▶ TASK OBJECTIVE
Word for word, transcribe the listing that follows, minus any pictures.

# # # #

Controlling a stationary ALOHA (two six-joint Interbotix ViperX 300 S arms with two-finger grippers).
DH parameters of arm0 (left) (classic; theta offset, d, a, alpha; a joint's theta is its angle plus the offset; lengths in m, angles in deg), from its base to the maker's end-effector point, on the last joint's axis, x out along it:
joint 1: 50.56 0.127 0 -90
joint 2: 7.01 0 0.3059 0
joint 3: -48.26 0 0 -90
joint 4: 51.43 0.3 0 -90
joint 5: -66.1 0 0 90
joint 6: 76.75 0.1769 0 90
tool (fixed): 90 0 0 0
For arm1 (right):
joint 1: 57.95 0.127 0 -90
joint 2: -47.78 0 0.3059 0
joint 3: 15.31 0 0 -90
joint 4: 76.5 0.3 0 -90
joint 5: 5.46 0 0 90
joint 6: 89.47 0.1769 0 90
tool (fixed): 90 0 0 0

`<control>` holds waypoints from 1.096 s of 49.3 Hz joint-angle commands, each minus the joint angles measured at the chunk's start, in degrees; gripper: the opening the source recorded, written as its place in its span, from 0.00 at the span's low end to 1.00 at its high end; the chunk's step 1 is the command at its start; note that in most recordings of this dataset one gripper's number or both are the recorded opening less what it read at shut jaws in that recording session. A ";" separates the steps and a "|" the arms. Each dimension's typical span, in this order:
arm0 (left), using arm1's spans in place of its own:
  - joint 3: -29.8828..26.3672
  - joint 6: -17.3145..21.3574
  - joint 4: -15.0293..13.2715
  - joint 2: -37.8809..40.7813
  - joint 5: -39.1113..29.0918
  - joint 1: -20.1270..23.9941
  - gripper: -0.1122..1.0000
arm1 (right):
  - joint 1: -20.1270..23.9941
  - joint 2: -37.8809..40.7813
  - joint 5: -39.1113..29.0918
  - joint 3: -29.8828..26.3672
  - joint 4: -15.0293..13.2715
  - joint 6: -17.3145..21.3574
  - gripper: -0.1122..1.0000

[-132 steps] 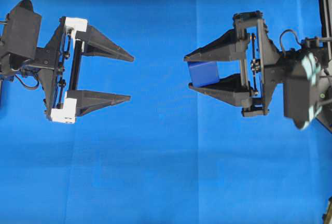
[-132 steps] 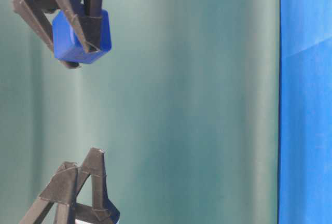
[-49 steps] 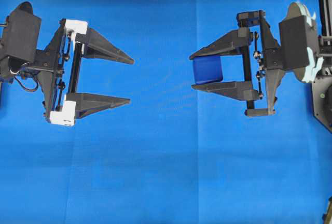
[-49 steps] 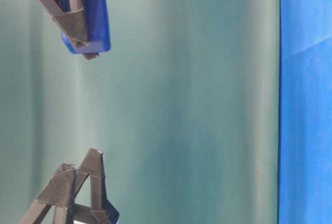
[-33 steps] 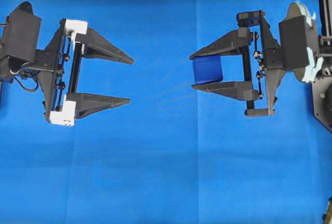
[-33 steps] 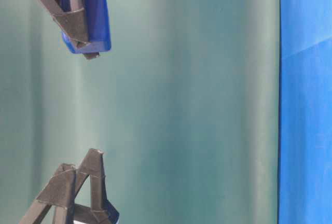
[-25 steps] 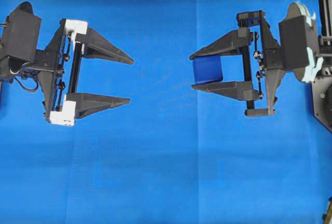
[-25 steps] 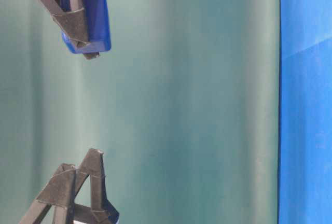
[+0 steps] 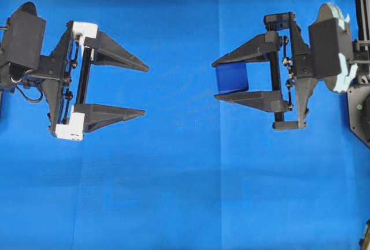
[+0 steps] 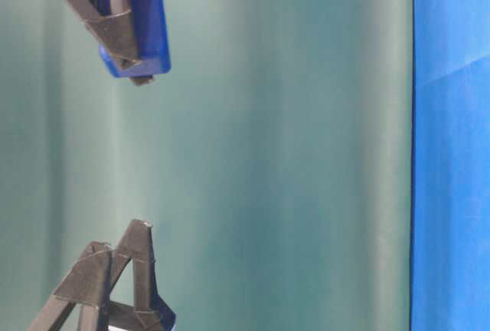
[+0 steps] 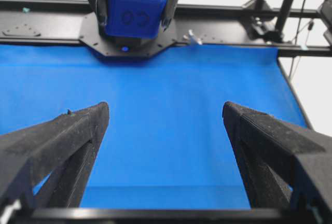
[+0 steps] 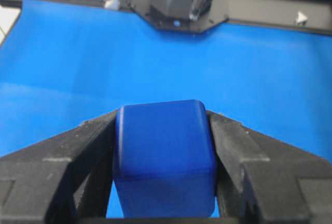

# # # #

▶ OUTPUT BELOW
Controlling a stationary ALOHA (two six-joint Interbotix ViperX 300 S arms with two-finger grippers).
DH parameters of arm0 (left) (classic; theta offset, d, a, alpha; a joint's theta is its angle plus the offset; lengths in m, angles in deg), from its base to the maker's end-effector point, on the last joint's axis, x out along it:
joint 1: 50.56 0.127 0 -90
joint 2: 7.01 0 0.3059 0
joint 3: -48.26 0 0 -90
joint 4: 51.43 0.3 0 -90
joint 5: -66.1 0 0 90
joint 6: 76.75 0.1769 0 90
tool (fixed): 90 0 0 0
For arm1 (right):
joint 1: 57.95 0.127 0 -90
joint 2: -47.78 0 0.3059 0
joint 3: 15.31 0 0 -90
joint 4: 76.5 0.3 0 -90
joint 5: 5.46 0 0 90
joint 6: 89.47 0.1769 0 90
tool (fixed): 90 0 0 0

`<control>` holds waypoints from 1.096 s of 49.3 Hz joint-angle commands, each minus the joint angles measured at the chunk's start, in degrees; gripper: the opening the source recorded, written as its place in its span, from 0.00 at the span's low end to 1.00 at its high end; the chunk's step 1 is the command at its start; note that in most recordings of this dataset one gripper's number or both are the recorded opening less what it read at shut jaws in that recording session. A ";" separates the steps and a "|" the arms. Each dimension's typical span, in this order:
arm0 (left), using arm1's spans in place of its own:
  - joint 3: -29.8828..26.3672
  - joint 6: -17.3145..21.3574
  - joint 4: -15.0293..13.2715
  - joint 2: -37.8809..40.7813
  - joint 5: -39.1113..29.0918
  - joint 1: -20.1270..23.9941
  - gripper: -0.1122..1.0000
arm1 (right):
  - joint 1: -20.1270..23.9941
  - joint 2: -37.8809..40.7813
  - joint 5: -39.1113..29.0918
  - joint 3: -29.8828..26.3672
  - joint 4: -15.0293..13.2715
  - joint 6: -17.3145..21.3574
  - gripper: -0.1122..1.0000

[-132 steps] 
[-132 steps] 
[-49 steps] 
[-49 steps] 
[-33 steps] 
[-33 steps] 
[-25 steps] 
[-25 steps] 
[+0 steps] 
[+0 steps] 
[+0 steps] 
[+0 steps] 

Output for the exercise is now complete.